Nocturnes

The author of "Remains of the Day" offers up his first book of short fiction.

Nocturnes: Five Stories of Music and Nightfall by Kazuo Ishiguro Knopf 221 pp., $25

It’s pretty wonderful when an established author still has the capacity to surprise readers after more than two decades and six novels – as Kazuo Ishiguro does in Nocturnes, his first book of short fiction.  

Ishiguro has tackled the theme of the banality of evil from multiple angles, most notably in characters so wrapped up in the minutiae of their quotidian lives that they fail to assess the darker, big picture – like the devoted butler in his Booker-Prize-winning third novel, “The Remains of the Day” (1990), and the students in his most recent, disturbing dystopia, “Never Let Me Go” (2005).

Compared to his novels, “Nocturnes” is light – but by no means lightweight. It is a cycle of five not-quite-novella-length stories linked by a shared concern with striving musicians and the challenges of art and love. His characters aspire to greatness yet scramble between hard, disappointing gigs playing saxophone, cello, or guitar for tourists in hotels or the Piazza San Marco in Venice. Their compromises raise questions about what defines success.
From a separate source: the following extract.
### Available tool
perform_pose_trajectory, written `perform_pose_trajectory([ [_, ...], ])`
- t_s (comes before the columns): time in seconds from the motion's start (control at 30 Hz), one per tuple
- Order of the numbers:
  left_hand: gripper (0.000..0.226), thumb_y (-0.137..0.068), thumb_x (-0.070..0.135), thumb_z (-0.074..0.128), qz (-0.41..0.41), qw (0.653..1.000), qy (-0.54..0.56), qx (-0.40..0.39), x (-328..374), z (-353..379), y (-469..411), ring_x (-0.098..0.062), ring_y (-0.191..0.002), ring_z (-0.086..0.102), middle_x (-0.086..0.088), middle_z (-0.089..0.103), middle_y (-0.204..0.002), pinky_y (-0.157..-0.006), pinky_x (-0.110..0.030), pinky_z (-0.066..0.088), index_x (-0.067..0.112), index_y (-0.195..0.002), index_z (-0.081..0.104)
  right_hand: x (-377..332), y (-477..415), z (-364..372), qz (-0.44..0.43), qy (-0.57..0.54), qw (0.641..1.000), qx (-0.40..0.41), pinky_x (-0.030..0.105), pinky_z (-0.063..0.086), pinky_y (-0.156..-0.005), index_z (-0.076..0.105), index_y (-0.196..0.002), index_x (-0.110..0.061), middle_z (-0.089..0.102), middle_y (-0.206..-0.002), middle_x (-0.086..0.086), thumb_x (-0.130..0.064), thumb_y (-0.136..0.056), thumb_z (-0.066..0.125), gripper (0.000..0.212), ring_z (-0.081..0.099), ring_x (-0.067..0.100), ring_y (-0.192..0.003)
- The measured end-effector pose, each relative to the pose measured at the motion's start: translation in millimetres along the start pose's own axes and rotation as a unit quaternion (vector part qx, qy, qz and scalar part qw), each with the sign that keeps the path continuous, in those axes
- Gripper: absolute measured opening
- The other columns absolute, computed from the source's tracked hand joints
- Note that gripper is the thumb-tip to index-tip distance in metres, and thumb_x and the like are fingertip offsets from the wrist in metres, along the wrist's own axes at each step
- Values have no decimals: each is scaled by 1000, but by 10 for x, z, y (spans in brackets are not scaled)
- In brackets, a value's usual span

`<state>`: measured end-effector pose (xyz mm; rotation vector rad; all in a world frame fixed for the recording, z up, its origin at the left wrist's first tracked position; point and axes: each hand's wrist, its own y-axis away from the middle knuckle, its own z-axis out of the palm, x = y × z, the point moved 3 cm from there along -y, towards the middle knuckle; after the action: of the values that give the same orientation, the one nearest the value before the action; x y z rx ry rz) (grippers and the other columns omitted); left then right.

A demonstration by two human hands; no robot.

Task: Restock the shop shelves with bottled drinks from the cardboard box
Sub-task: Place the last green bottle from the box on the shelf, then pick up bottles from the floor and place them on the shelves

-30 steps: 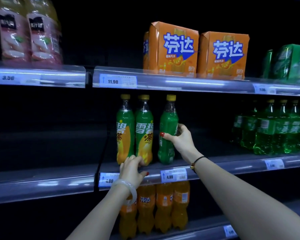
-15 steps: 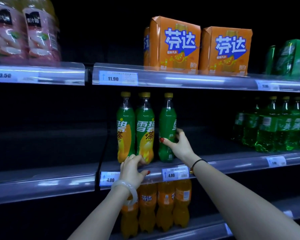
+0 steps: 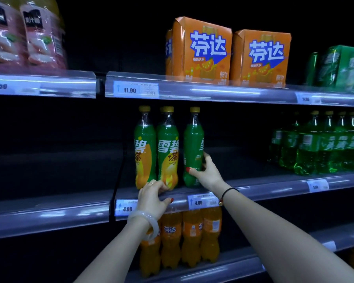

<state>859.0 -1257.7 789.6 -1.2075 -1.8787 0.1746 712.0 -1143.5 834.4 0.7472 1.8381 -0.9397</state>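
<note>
Right hand [image 3: 207,176] grips the green yellow-capped bottle [image 3: 193,144], left hand [image 3: 152,198] clasps an orange-labelled bottle [image 3: 168,154].

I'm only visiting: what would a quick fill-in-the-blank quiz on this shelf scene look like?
The right hand grips a ___ bottle with a yellow cap.
The price tag below it reads ___.
The drinks below that tag are ___.
Missing words: green; 4.80; orange.
</note>
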Motion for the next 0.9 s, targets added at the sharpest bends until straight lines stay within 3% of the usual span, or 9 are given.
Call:
perform_pose_trajectory([
  [0.13,23,-75,24,74,-13,1000,-22,-6,42,-21,18,-17,-103,53,8,55,-95,-95,-35,44,24,-94,60,70,187,-140,47,108,993,-9,27,46,-78,57,-115,-7,63,-108,5,-18,-82,72,38,58,17,-93],
  [0.23,32,-77,24,70,-22,998,-56,-25,117,-44,44,-19,-113,50,2,56,-109,-101,-36,40,19,-108,62,97,330,-372,49,103,993,11,22,42,-71,61,-108,-6,62,-99,3,-17,-81,72,31,56,16,-91],
  [0.3,33,-78,26,67,-10,997,-80,2,198,-53,109,-20,-117,46,1,53,-116,-101,-36,36,19,-110,60,127,451,-547,46,100,993,34,23,41,-70,63,-105,-6,63,-97,4,-14,-81,71,26,57,17,-92],
  [0.43,29,-80,27,64,18,996,-72,47,413,68,314,-20,-112,46,2,52,-111,-95,-36,38,19,-107,59,307,787,-862,56,116,991,46,26,43,-74,64,-100,-6,63,-92,5,-13,-80,73,24,58,18,-88],
  [0.53,31,-78,20,67,-21,993,35,-110,521,381,443,-22,-104,57,-1,57,-106,-89,-35,48,16,-107,59,558,1109,-1101,96,202,975,10,27,46,-80,63,-106,-9,64,-102,7,-15,-77,76,32,60,20,-96],
  [0.63,35,-75,16,69,-14,969,21,-246,625,714,581,-19,-91,59,-3,61,-99,-79,-27,47,12,-109,61,775,1498,-1318,144,286,947,-25,24,43,-80,59,-115,-9,61,-111,6,-17,-78,74,40,56,18,-98],
  [0.9,33,-74,19,74,89,925,32,-369,1221,1359,1061,-19,-86,60,-2,63,-92,-79,-29,49,13,-104,61,954,2495,-1801,198,314,921,121,33,49,-81,65,-99,-2,67,-98,11,-13,-74,73,29,62,24,-94],
])
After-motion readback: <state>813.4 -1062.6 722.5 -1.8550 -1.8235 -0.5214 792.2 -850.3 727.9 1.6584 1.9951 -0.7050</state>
Although these stories, too, involve people absorbed in their narrowly focused interests, the confusing, surreal atmosphere that blankets “The Unconsoled” (1995), Ishiguro’s novel about a renowned pianist, is largely absent.
Written in the first person, with a strong sense of voice, these stories – like his novels – also end largely on a note of resignation. But they are filled with dialogue, conversations between aspirants and has-beens that capture the eagerness for praise that drives these insecure performers.

Two of the best stories, “Crooner” and “Nocturne,” capture the crassness of ambition and the unfathomability of others’ relationships. Both involve Lindy Gardner, the wife of a once-famous American singer, Tony Gardner. In “Crooner,” an itinerant guitarist named Janeck from a former communist country spots Gardner in a café while playing with a band in the Piazza San Marco. After Janeck tells Gardner how much his mother cherished his records behind the Iron Curtain, Gardner asks Janeck to do him a favor: accompany him on his guitar while he serenades Lindy, his wife of 27 years, from a gondola beneath her hotel window.

When Lindy responds to her husband’s renditions of “I Fall in Love Too Easily” and “One For My Baby” with audible sobs, Janeck can’t understand what is going on between Gardner and his wife. Even after Gardner explains the sad reason for his romantic gesture – a swansong to an aging partner being traded in for a younger model who will be more advantageous for his planned comeback—Janeck, from another culture, remains baffled.

Going to appalling lengths to boost one’s career also factors in “Nocturne,” an alternately sad and hilarious story about Steve, a “loser ugly” saxophonist who undergoes extensive plastic surgery – persuaded by his manager, who thinks it will advance his career, but really hoping to win back his estranged wife, who gets her rich boyfriend to fund the operation.

While convalescing in a Beverly Hills hotel with his face encased in bandages, Steve meets Lindy Gardner, famous ex-wife of Tony and “a person of negligible talent – okay, let’s face it, she’s demonstrated she can’t act…No other news could have symbolised more perfectly the scale of my moral descent.  The week before, I’d been a jazz musician.  Now I was just another pathetic hustler, getting my face fixed in a bid to crawl after the Lindy Gardners of this world into vacuous celebrity.”

Trapped and bored, Lindy and Steve fall into touchy discussions about what constitutes talent and success. When he joins her on one of her nocturnal rambles around the posh hotel, they are stopped and questioned by hotel security and end up onstage at a hotel convention with an arm up a turkey – a cross between surrealist slapstick and bad dream sequences reminiscent of Haruki Murakami’s novels and Ishiguro’s “The Unconsoled.”

Ishiguro captures a similarly impressive range of emotions in “Come Rain or Come Shine,” another by turns devastating and funny story about a man who feels like a loser. Like several of Ishiguro’s characters, Ray is drawn into a married couple’s dynamic that he’s slow to fully grasp. He ends up in a ridiculous situation that somehow highlights his humanity and makes him all the more sympathetic.

Like the Chopin pieces their title evokes, Ishiguro’s “Nocturnes” are deceptively simple, expressive and harmonic, delicate yet substantive. Never mind his characters: Ishiguro is the true virtuoso performing here.

Heller McAlpin, a freelance critic in New York, is a frequent Monitor contributor.